GriffJon.com Blog

« WTF: A collectionq | Main | Creative Destruction »

USA Today on Peace Corps

October 25, 2005 ( politics )

USA Today has an op-ed piece on the need for a makeover for Peace Corps.

While I will certainly agree that the PC programs need some updating and revision, this piece... uh... how does one kindly and professionally say "is smoking crack"?

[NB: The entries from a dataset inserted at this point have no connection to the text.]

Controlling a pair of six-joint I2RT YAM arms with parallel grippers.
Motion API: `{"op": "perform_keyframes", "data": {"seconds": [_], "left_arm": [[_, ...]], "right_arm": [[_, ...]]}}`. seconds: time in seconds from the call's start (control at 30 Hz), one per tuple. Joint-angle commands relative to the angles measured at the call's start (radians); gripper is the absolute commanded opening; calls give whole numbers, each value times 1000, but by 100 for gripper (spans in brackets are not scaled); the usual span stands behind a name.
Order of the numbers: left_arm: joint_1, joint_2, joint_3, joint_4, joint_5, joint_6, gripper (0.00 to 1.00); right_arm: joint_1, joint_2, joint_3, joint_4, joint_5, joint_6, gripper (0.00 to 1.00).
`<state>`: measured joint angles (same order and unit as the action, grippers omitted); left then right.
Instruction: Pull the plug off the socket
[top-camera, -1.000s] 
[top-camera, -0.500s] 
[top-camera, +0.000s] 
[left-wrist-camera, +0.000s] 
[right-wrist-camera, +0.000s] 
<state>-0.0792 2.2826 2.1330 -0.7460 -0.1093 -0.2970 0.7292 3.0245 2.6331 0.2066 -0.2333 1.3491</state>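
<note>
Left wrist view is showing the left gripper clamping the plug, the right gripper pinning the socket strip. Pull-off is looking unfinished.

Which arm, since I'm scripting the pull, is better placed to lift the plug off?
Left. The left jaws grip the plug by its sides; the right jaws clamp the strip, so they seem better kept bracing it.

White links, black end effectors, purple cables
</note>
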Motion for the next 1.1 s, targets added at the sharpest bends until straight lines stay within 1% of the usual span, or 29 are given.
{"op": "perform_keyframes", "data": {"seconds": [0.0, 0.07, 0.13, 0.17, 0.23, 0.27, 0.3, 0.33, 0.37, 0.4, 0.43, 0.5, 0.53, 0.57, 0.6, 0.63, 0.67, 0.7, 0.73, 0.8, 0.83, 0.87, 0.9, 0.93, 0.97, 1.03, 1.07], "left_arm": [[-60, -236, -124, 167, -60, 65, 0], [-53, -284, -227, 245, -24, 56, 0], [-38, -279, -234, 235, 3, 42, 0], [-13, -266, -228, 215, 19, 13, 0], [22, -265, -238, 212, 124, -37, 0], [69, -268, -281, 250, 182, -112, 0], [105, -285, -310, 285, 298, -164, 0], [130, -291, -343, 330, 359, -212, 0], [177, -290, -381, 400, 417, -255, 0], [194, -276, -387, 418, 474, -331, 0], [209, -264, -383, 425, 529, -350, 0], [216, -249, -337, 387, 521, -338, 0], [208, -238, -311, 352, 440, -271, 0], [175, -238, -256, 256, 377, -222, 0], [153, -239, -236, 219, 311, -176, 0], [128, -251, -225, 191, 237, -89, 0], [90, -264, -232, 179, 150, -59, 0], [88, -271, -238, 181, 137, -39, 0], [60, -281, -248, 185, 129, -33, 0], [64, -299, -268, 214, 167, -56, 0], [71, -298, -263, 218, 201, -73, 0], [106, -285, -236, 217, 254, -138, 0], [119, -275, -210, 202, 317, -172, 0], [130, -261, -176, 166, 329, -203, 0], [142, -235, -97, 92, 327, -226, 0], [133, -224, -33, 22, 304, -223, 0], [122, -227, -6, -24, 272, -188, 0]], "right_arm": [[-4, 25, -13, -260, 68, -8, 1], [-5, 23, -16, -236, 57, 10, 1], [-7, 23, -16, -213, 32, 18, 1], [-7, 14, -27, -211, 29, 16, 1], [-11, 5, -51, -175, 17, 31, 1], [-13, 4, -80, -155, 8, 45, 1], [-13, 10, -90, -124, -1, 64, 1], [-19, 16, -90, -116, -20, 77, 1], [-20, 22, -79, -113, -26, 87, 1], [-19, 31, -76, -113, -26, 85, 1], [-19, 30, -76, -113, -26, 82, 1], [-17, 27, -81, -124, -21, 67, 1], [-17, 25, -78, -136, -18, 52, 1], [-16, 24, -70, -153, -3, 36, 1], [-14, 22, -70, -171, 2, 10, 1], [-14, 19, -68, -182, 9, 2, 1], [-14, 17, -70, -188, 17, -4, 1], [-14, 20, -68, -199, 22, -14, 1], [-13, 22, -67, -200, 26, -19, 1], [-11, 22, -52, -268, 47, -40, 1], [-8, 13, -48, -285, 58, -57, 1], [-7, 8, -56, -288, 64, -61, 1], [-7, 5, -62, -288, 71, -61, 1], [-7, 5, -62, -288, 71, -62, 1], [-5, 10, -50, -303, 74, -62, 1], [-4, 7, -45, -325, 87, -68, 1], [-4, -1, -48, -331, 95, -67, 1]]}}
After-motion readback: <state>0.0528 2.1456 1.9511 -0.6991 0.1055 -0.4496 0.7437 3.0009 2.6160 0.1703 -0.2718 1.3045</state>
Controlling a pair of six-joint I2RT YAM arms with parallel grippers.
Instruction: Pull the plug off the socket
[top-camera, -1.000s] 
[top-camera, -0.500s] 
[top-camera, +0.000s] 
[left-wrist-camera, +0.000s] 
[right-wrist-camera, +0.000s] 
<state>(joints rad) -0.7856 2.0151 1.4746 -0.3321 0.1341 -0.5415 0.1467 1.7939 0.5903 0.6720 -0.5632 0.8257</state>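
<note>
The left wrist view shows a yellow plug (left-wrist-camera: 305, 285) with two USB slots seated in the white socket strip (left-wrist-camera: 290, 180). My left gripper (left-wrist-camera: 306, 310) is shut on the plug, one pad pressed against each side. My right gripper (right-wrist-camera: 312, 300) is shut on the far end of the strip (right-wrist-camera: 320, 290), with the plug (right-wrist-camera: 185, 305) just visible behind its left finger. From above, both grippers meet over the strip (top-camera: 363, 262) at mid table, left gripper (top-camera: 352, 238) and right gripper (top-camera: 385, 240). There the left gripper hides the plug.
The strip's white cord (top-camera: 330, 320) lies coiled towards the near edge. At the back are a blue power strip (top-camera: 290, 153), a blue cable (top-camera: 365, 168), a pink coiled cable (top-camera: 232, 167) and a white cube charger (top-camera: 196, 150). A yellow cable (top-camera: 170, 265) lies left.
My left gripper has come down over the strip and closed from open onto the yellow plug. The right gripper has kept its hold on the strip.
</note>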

Laura Vanderkam opens with a great PC-success-story of a volunteer who organized his community to bring piped water in over the course of his assignment, then attacks the cost of this. With 7,700 volunteers serving worldwide, and the PC budget of over 300 Million (less than the cost, I might point out, of one bomber), then each volunteer costs $40k/yr to support. First -- hold on. This number means the same as taking the entire defense budget and dividing it by the number of servicemen and women overseas only, and claiming that that is then the cost to support them per year. The 300M number includes salaries for the PC/W staff, salaries for the staff at each post, insurance, supply, office space rental or purchase for each post HQ, transportation costs, medical supply costs... In other words, this masks the massive administrative and other fixed costs, and claims that each volunteer is only a variable cost, so if we send one less, that's 80k not coming out of the tax payer's burden. I can let you know that my stipend for living and housing expenses, total, was under $500/month, that's 6k/yr. Total per year after you amortize plane tickets and medical supplies that went to me and specific non-fixed program costs might push it to...almost 10k/yr. So this alone undermines her point that an 80k project done by "development professionals" would provide more value to the community rings false.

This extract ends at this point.